RECORDS TO USE: Begin

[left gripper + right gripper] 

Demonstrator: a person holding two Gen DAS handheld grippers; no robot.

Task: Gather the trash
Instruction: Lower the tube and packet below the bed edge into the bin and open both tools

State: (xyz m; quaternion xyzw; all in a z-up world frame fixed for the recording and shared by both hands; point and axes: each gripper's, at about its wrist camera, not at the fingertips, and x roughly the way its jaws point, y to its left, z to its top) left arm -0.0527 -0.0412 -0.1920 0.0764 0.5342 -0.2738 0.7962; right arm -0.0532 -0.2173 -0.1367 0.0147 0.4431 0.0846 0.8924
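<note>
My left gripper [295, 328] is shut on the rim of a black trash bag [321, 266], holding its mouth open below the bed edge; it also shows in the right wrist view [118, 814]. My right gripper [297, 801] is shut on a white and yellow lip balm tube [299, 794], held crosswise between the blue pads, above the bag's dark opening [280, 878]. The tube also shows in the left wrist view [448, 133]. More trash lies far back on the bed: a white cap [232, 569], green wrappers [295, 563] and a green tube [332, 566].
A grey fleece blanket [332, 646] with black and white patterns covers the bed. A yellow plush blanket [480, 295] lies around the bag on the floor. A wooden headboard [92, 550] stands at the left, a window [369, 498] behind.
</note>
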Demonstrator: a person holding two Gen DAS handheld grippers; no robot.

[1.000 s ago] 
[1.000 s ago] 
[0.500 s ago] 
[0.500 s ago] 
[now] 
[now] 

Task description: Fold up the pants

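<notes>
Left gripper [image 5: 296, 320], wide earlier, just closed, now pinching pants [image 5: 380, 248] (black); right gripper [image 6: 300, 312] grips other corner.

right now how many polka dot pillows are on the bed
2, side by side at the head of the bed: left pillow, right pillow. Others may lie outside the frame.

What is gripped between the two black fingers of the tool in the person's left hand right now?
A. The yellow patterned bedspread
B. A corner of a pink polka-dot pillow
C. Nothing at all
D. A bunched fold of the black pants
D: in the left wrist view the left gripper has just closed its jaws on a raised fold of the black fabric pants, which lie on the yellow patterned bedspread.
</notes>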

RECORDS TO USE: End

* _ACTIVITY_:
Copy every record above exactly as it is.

* _RESULT_:
[left gripper + right gripper] 

Demonstrator: a person holding two Gen DAS handheld grippers; no robot.

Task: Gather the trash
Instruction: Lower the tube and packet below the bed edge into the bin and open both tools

State: (xyz m; quaternion xyzw; all in a z-up world frame fixed for the recording and shared by both hands; point and axes: each gripper's, at about its wrist camera, not at the fingertips, and x roughly the way its jaws point, y to its left, z to its top) left arm -0.0527 -0.0412 -0.1920 0.0764 0.5342 -0.2738 0.7962; right arm -0.0532 -0.2173 -0.1367 0.0147 0.4431 0.0846 0.8924
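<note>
My left gripper [295, 328] is shut on the rim of a black trash bag [321, 266], holding its mouth open below the bed edge; it also shows in the right wrist view [118, 814]. My right gripper [297, 801] is shut on a white and yellow lip balm tube [299, 794], held crosswise between the blue pads, above the bag's dark opening [280, 878]. The tube also shows in the left wrist view [448, 133]. More trash lies far back on the bed: a white cap [232, 569], green wrappers [295, 563] and a green tube [332, 566].
A grey fleece blanket [332, 646] with black and white patterns covers the bed. A yellow plush blanket [480, 295] lies around the bag on the floor. A wooden headboard [92, 550] stands at the left, a window [369, 498] behind.
</note>
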Demonstrator: a person holding two Gen DAS handheld grippers; no robot.

[1.000 s ago] 
[1.000 s ago] 
[0.500 s ago] 
[0.500 s ago] 
[now] 
[now] 

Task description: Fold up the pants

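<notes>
Left gripper [image 5: 296, 320], wide earlier, just closed, now pinching pants [image 5: 380, 248] (black); right gripper [image 6: 300, 312] grips other corner.

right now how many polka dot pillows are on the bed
2, side by side at the head of the bed: left pillow, right pillow. Others may lie outside the frame.

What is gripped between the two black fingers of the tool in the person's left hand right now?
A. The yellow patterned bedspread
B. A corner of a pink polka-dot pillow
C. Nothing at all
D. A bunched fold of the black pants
D: in the left wrist view the left gripper has just closed its jaws on a raised fold of the black fabric pants, which lie on the yellow patterned bedspread.
</notes>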

The exercise has no further content.